The differential diagnosis for this patient following imaging studies mainly included tumoral calcinosis of an idiopathic cause and myositis ossificans. Myositis ossificans is a benign, ossifying intramuscular mass of traumatic origin [9]. The patient denied history of trauma to the region of the left deltoid that contained the mass making a diagnosis of myositis ossificans less likely. Radiographically, myositis ossificans has a zoning pattern that is considered the defining diagnostic feature [10]. First, at approximately 6 weeks, new bone with a well-defined cortex and lacy appearance develops. Then, at 10 weeks the central area of the mass will enlarge until approximately 5–6 months when the mass may shrink, and a radiolucent region of soft tissue appears. Over time, the mass will become dense and ossified with possible trabecular bone formation [10]. Tumoral calcinosis, in contrast, is a process in which calcium deposits occur bilaterally and often near a joint. Tumoral calcinosis can occur primarily with or without hyperphosphatemia or secondarily as a result of chronic renal failure [11]. The patient did not have bilateral masses, the mass was not in close proximity to a joint, nor was the patient in renal failure. These factors in combination made a diagnosis of tumoral calcinosis less likely. Tumoral calcinosis on imaging may appear large and cystic or has been reported to have multiple lobules separated by radiolucent bands [12]. Tumoral calcinosis may appear similar to a somatic deep soft tissue leiomyoma, as is seen in the case of a 34-year-old female with tumoral calcinosis that on radiographic imaging showed a well-defined calcified mass of the posterior elbow.

The X-ray imaging studies of the mass of this patient showed dense, small mineral deposits in aggregates with distinct borders and a dense central portion (Fig. 1). On T2-weighted MRI, fat caps were seen which in a study of 50 intramuscular masses was reported in one other leiomyoma [13]. The imaging characteristics of calcified leiomyomas have also been described as having calcifications with a mottled mulberry appearance similar to uterine leiomyomas. This pattern was described in a calcified leiomyoma in the axilla of two separate pediatric cases [14].

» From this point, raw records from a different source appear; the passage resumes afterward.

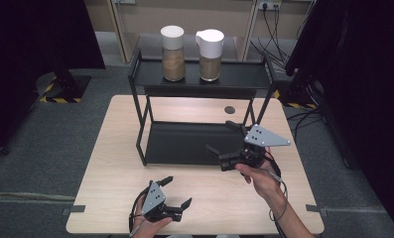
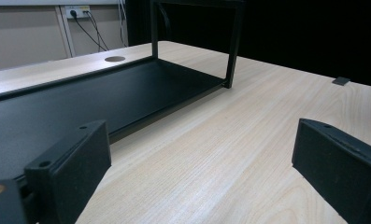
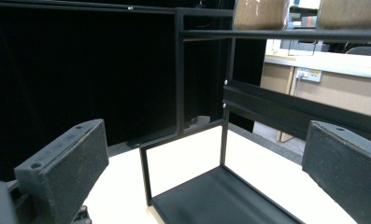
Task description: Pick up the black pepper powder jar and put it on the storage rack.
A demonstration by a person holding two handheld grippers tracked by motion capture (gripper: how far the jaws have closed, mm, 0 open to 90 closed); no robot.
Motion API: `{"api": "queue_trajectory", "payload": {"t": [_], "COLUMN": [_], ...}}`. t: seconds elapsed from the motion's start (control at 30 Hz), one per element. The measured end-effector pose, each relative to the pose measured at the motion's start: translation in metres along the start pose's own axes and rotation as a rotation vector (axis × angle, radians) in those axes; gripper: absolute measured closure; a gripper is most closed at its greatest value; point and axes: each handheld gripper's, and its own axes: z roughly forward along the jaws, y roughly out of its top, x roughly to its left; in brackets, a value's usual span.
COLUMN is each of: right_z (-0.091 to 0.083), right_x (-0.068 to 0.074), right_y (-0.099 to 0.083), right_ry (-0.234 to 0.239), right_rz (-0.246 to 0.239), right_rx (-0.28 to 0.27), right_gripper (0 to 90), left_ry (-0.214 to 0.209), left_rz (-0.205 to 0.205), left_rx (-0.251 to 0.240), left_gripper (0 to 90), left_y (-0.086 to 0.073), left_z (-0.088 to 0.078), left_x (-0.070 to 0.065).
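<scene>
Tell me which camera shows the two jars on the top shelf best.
The high view: both jars stand whole, side by side on the rack's top shelf. The right gripper view catches just their bottoms from below. The left gripper view looks along the bottom shelf.

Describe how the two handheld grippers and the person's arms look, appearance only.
Both the left gripper and the right gripper are black, each with two blocky jaws faced with rough dark pads. Each carries a grey three-cornered plate dotted with small holes. A black cable trails from the right gripper past the wrist. The forearms are bare; no sleeves show.
</scene>
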Motion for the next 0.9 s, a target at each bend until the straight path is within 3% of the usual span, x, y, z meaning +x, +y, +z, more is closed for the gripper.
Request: {"api": "queue_trajectory", "payload": {"t": [0.9], "right_z": [-0.018], "right_x": [0.012], "right_y": [-0.038], "right_ry": [0.014], "right_rz": [0.015], "right_rx": [0.043], "right_gripper": [1.3], "left_ry": [0.007], "left_rz": [-0.003], "left_rx": [-0.002], "left_gripper": [4.1], "left_y": [0.000], "left_z": [-0.001], "left_x": [0.001]}}
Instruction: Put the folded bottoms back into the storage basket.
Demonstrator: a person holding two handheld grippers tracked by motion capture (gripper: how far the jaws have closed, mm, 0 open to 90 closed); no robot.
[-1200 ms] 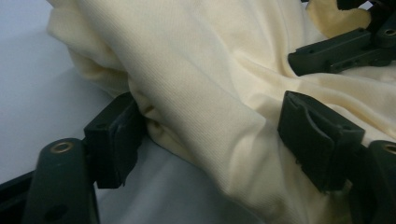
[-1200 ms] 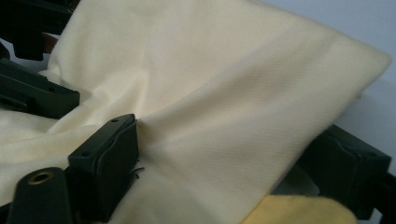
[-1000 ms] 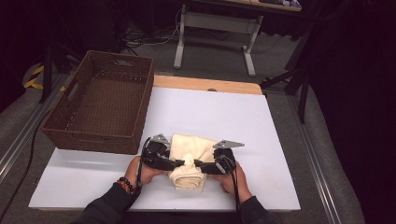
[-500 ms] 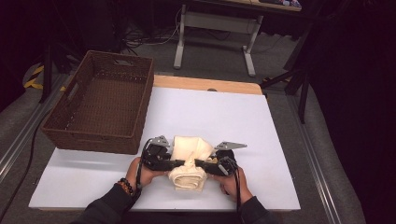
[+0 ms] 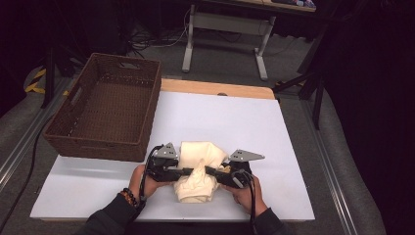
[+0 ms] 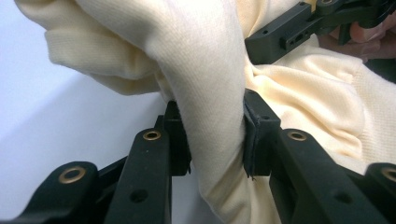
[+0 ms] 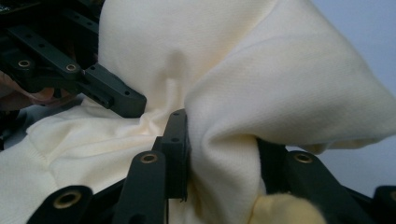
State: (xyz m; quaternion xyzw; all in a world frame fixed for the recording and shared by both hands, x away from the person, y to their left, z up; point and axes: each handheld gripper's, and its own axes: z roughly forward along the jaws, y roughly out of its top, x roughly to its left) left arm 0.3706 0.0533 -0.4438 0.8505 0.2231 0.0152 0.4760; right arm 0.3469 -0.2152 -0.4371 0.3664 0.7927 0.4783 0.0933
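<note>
Your left gripper and your right gripper meet over the middle of the cream-coloured, soft knitted cloth, which lies bunched on the white table top near your edge, right of the brown woven rectangular basket.

In the left gripper view your jaws have just been closing and now pinch a thick fold of the cloth between both pads.

In the right gripper view it is the same: a gathered fold of the cloth is squeezed between the pads.

The two grippers point at each other, tips close together, with the cloth drawn up between them.
</note>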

In our reported case, while imaging studies were needed to initially guide the diagnosis of the soft tissue mass, gross and microscopic evaluation of the tumor led to the final diagnosis of a calcified, intramuscular leiomyoma of the left deltoid.

Conclusions

We report the first documented case of an intramuscular leiomyoma of the deltoid. Somatic soft tissue leiomyoma should be included in the differential diagnosis of a calcified soft tissue mass of the extremities. Calcified intramuscular masses that do not show typical clinical presentation and radiologic characteristics of benign etiologies should be correlated with tissue sampling to confirm both diagnosis and appropriate treatment plan.